Unincorporated community in the state of Oregon, United States

Buchanan is an unincorporated community in Harney County, Oregon, United States. It is approximately 20 mi east of Burns on U.S. Route 20.

==History==
The community was named after the family of William D. Buchanan, who, with his sons Joe and George, homesteaded there beginning in 1886. Buchanan post office was established in 1911, with Hattie E. Buchanan the first postmaster. The office closed in 1919 but the area around the Buchanan Ranch is still known as Buchanan. By 1978 the community had a single store. Today Buchanan has a Burns mailing address and a business that includes a tractor repair shop, gas station, gallery, and free museum, all located within the only building in the community.

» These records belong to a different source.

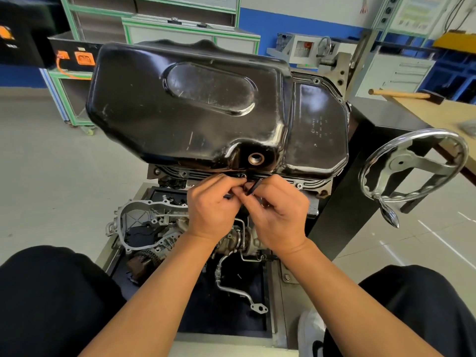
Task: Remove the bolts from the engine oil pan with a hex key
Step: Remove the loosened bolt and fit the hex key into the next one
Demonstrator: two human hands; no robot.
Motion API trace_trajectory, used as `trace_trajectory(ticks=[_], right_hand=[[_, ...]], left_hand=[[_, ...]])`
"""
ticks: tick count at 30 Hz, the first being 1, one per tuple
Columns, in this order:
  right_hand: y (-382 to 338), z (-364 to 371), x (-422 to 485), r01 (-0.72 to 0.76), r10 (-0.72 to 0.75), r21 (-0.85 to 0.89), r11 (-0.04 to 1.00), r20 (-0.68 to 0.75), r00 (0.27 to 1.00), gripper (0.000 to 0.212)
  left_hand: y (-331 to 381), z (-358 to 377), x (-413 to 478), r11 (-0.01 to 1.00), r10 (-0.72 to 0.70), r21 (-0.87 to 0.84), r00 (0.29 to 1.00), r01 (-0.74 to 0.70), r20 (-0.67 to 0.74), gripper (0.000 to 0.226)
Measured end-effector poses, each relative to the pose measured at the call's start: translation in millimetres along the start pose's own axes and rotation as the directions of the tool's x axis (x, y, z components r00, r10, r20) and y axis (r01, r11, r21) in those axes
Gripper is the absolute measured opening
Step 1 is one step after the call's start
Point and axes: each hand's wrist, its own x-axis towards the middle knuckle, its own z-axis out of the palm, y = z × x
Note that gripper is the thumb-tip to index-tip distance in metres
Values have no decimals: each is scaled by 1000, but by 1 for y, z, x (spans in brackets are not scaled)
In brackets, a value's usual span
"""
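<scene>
The black engine oil pan [193,104] sits bottom-up on the engine stand, and its near flange runs just above the person's hands. The left hand [213,207] and the right hand [278,215] meet at that flange. The fingers of both are curled around the hex key [253,188], a short black bar whose tip appears to reach a bolt [243,175] below the drain hole [256,158], though the fingers hide the seating. Another flange bolt [299,186] sits just to the right.

The key looks stiff, thin and light. It is probably best gripped far out on its long arm for leverage while the other hand steadies the bend. The bolts are small and likely oily, so they could easily slip into the parts tray [269,292] below. The pan is glossy pressed steel, probably fairly heavy, and best supported at its rim once loose.
</scene>
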Motion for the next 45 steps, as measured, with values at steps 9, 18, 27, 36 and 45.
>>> trace_trajectory(ticks=[9,18,27,36,45], right_hand=[[3,-2,1,123,-116,-152,981,53,992,10],[6,5,-1,66,-66,-37,997,11,998,22],[6,0,2,93,-87,-75,993,74,993,7],[6,-1,0,98,-91,-75,992,84,992,20],[5,-2,6,80,-82,-31,996,-53,995,14]], left_hand=[[4,-10,2,997,8,-80,985,5,170,29],[2,-8,5,1000,-9,18,998,8,57,17],[1,-1,2,999,-49,-9,999,49,4,15],[-2,-7,2,999,48,-21,993,-46,105,18],[0,-1,2,1000,4,-2,1000,-4,4,13]])
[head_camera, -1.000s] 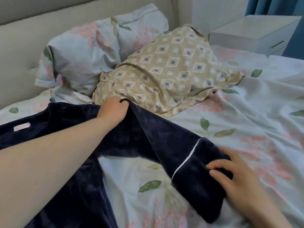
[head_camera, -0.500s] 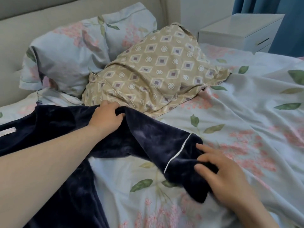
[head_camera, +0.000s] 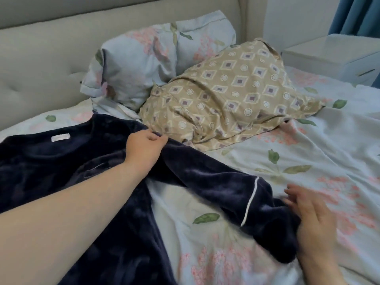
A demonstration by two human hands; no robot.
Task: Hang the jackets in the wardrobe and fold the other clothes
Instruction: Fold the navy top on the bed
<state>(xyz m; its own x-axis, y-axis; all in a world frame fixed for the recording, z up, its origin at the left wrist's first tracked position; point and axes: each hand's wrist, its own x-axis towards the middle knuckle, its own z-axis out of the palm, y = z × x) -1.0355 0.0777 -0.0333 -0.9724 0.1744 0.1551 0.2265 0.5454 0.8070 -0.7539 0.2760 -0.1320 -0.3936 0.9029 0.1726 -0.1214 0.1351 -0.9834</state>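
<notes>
A dark navy fleece top (head_camera: 61, 173) lies spread on the bed, a white label near its neckline at the upper left. Its sleeve (head_camera: 222, 182) runs to the right and ends in a cuff with white piping. My left hand (head_camera: 146, 147) pinches the fabric at the shoulder, just in front of the beige pillow. My right hand (head_camera: 312, 221) lies on the cuff end with its fingers fairly straight and blurred by motion.
A beige diamond-patterned pillow (head_camera: 236, 99) and a floral pillow (head_camera: 144, 64) lean against the padded headboard (head_camera: 41, 68). The floral bedsheet (head_camera: 308, 151) stretches to the right. A white nightstand (head_camera: 339, 56) and blue curtain (head_camera: 357, 15) stand at the far right.
The view has swung left, showing more of the top. My right hand's fingers have loosened and straightened on the cuff; my left hand keeps its hold at the shoulder.
</notes>
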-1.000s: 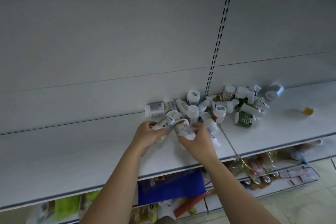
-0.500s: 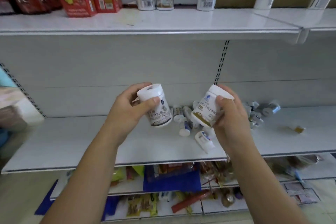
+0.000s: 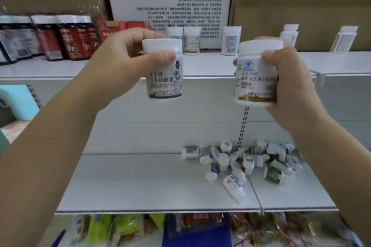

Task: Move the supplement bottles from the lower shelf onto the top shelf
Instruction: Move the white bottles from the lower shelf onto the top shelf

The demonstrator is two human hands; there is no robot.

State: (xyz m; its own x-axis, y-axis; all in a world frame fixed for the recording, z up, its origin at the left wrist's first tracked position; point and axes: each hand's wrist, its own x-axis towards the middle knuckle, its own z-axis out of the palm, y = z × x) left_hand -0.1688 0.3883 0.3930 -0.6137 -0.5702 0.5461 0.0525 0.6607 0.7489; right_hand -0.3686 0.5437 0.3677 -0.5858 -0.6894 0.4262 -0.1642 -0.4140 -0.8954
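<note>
Behind right hand [image 3: 289,90] — bottle [image 3: 255,78] label half hidden.

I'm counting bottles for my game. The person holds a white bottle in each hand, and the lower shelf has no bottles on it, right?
Not quite. In the head view the left hand holds the black-label bottle and the right hand holds the gold-label bottle, but the lower shelf has a jumbled pile of bottles on it.

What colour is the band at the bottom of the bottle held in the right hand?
Gold, on the white bottle; head view.
</note>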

The school once stood along Little Rock Creek on the site of the present-day Buchanan Springs Rest Area on U.S. 20, a mile northeast of the community.

William Buchanan and his sons ran a stage stop at the top of the hill, north of the present-day Buchanan, on the former J. W. Buchanan ranch. The stop served the route from Vale to Burns. Meals for stagecoach passengers were 50 cents, while those traveling with horses only paid 35 cents, but they paid 25 cents per head for feed and water for their livestock. The stop was later run by Thomas Buchanan.

==Transportation==
In the 21st century, Buchanan is a stop on the Eastern POINT intercity bus line between Bend and Ontario. It makes one stop per day in each direction.

==Education==
Buchanan is in Harney County School District 4 (Crane School, grades K-8) and Harney County Union High School District 1J (Crane Union High School).